Na fundamentação da decisão, ponderaram-se os seguintes meios de prova:
“A resposta negativa ao facto 1 tem por base os documentos constantes de fls. 54 a 65 PP e ao depoimento da testemunha I…, que explicou que foi realizado o pagamento da garantia bancária pelo exequente ao E… Brasil, nos termos referenciados na fundamentação da resposta ao facto F).
[…]
Para responder ao facto F), o Tribunal considerou o que é admitido pelos embargantes no artigo 8º do articulado de embargos de executado, aliado aos documentos constantes de fls. 92 a 94 PP e ao depoimento da testemunha I…, que trabalhava junto do E…, agora H…, e que mereceu a credibilidade do Tribunal pela forma objetiva, serena e clara com que o prestou”.
A apelante considera que tal matéria deve ser julgada “provada”.

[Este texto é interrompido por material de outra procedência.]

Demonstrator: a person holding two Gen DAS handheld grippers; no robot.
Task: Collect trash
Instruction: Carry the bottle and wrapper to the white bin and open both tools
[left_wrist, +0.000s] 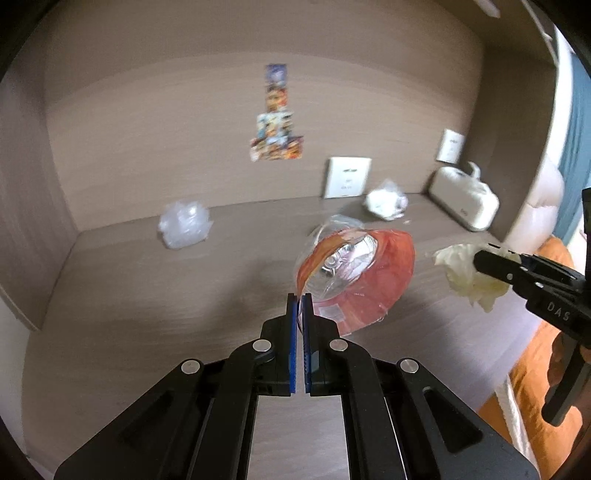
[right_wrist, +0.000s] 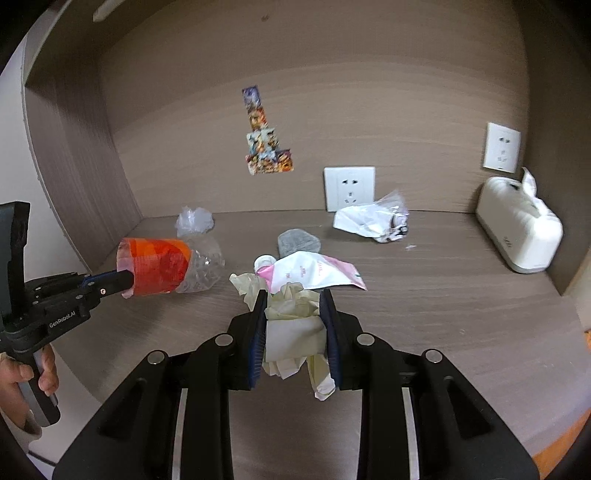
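Note:
A crushed clear plastic bottle (left_wrist: 354, 273) with an orange label hangs above the wooden desk (left_wrist: 147, 295). My left gripper (left_wrist: 300, 299) is shut on the edge of its label. In the right wrist view the same bottle (right_wrist: 166, 266) sticks out sideways from the left gripper (right_wrist: 125, 280), which a hand holds at the left edge. My right gripper (right_wrist: 293, 299) is shut on a crumpled cream tissue wad (right_wrist: 291, 325), whose ends hang below the pads. The left wrist view shows that tissue wad (left_wrist: 461, 273) in the right gripper (left_wrist: 480, 260), off the desk.
On the desk lie a pink-and-white pouch (right_wrist: 314, 271), a grey pad (right_wrist: 298, 240), a crumpled white wrapper (right_wrist: 373, 218) and a clear plastic bag (right_wrist: 194, 219). A white tissue box (right_wrist: 517, 225) stands at the right. Wall sockets (right_wrist: 349, 188) and side panels enclose the alcove.

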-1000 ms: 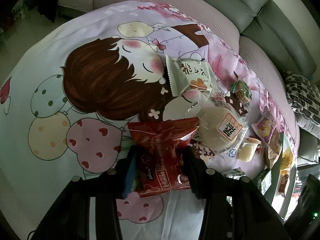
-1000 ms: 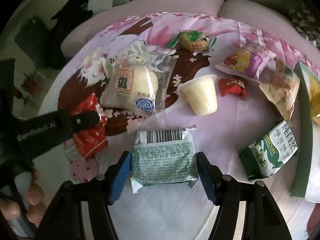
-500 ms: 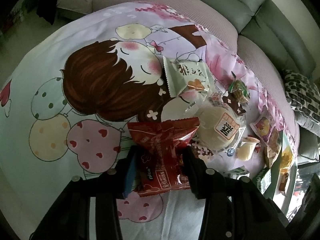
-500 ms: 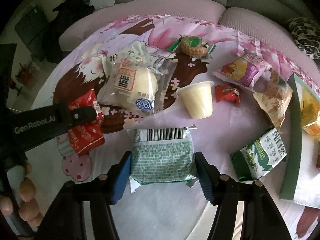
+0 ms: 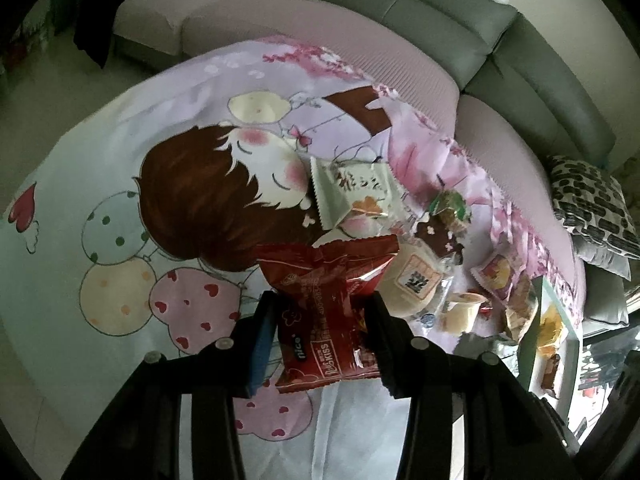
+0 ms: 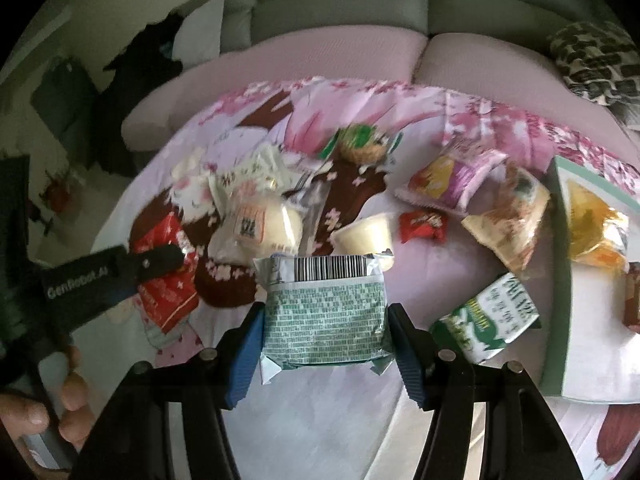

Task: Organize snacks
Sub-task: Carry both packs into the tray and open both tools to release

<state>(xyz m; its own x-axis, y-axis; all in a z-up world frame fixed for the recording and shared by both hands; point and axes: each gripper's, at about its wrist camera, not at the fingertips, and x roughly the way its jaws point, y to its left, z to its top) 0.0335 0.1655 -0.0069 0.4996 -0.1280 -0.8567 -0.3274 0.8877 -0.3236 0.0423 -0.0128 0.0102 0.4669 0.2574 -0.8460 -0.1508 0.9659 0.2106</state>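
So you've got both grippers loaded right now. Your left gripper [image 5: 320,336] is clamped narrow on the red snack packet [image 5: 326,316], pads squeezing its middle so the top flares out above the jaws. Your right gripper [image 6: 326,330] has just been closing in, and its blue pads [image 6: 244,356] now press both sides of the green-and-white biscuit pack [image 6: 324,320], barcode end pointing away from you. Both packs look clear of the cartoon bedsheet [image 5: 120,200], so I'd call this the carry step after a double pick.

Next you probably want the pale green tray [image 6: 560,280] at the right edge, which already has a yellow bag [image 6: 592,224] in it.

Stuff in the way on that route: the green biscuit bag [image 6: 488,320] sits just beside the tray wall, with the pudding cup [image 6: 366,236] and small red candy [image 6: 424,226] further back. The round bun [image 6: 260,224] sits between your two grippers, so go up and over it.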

Assenta a impugnação no facto dos documentos referenciados na fundamentação não comprovarem o pagamento e a testemunha não revelar o conhecimento direto da matéria em causa.
As testemunhas J… e K…, funcionárias da sociedade F…, apesar de terem conhecimento da garantia concedida pelos embargantes associada à celebração de um contrato de garantia bancária, declararam desconhecer se o exequente acionou a garantia e solicitou o reembolso dos valores pagos à sociedade F… e aos embargantes.
O depoimento da testemunha I… em confronto com os documentos referenciados na decisão (juntos aos autos pelo embargado em 26 de junho de 2015 e 16 de julho de 2015) revelam-se determinantes para apurar as circunstâncias em que foi constituída a garantia bancária, as causas do incumprimento e como foi acionada e cumprida por parte da embargada.
A testemunha revelou ter conhecimento direto dos factos, porque na data em que foi constituída a garantia exercia as funções de Diretor do Centro de Empresas de Aveiro, cargo que exerceu durante 8 (oito) anos e foi o próprio que promoveu o financiamento em colaboração com o E… Brasil, angariando um novo cliente a F…. Esclareceu que os documentos, com os quais foi confrontado, constituem documentos oficiais por respeitarem a comunicações interbancárias que estão padronizadas e obedecem a um conjunto de formalidades. Referiu, ainda, que decorre das normas interbancárias que as instituições têm que manter aberta uma conta na Alemanha processando-se as transferências bancárias através dessa conta, como aqui veio a ocorrer. A testemunha depois de ler os documentos concluiu que dos mesmos decorre que foi exigido o pagamento da garantia bancária e tal pagamento veio a realizar-se, constando dos documentos o código de transferência e o valor transferido.
Disse, ainda, que depois de efetuado o pagamento e por instruções do conselho de administração do Banco diligenciou por obter o pagamento de tal quantia e foi nessa ocasião que se reuniu com o Engº B… (executado-embargante), vice-presidente da F…, no sentido de alcançar um acordo de pagamento.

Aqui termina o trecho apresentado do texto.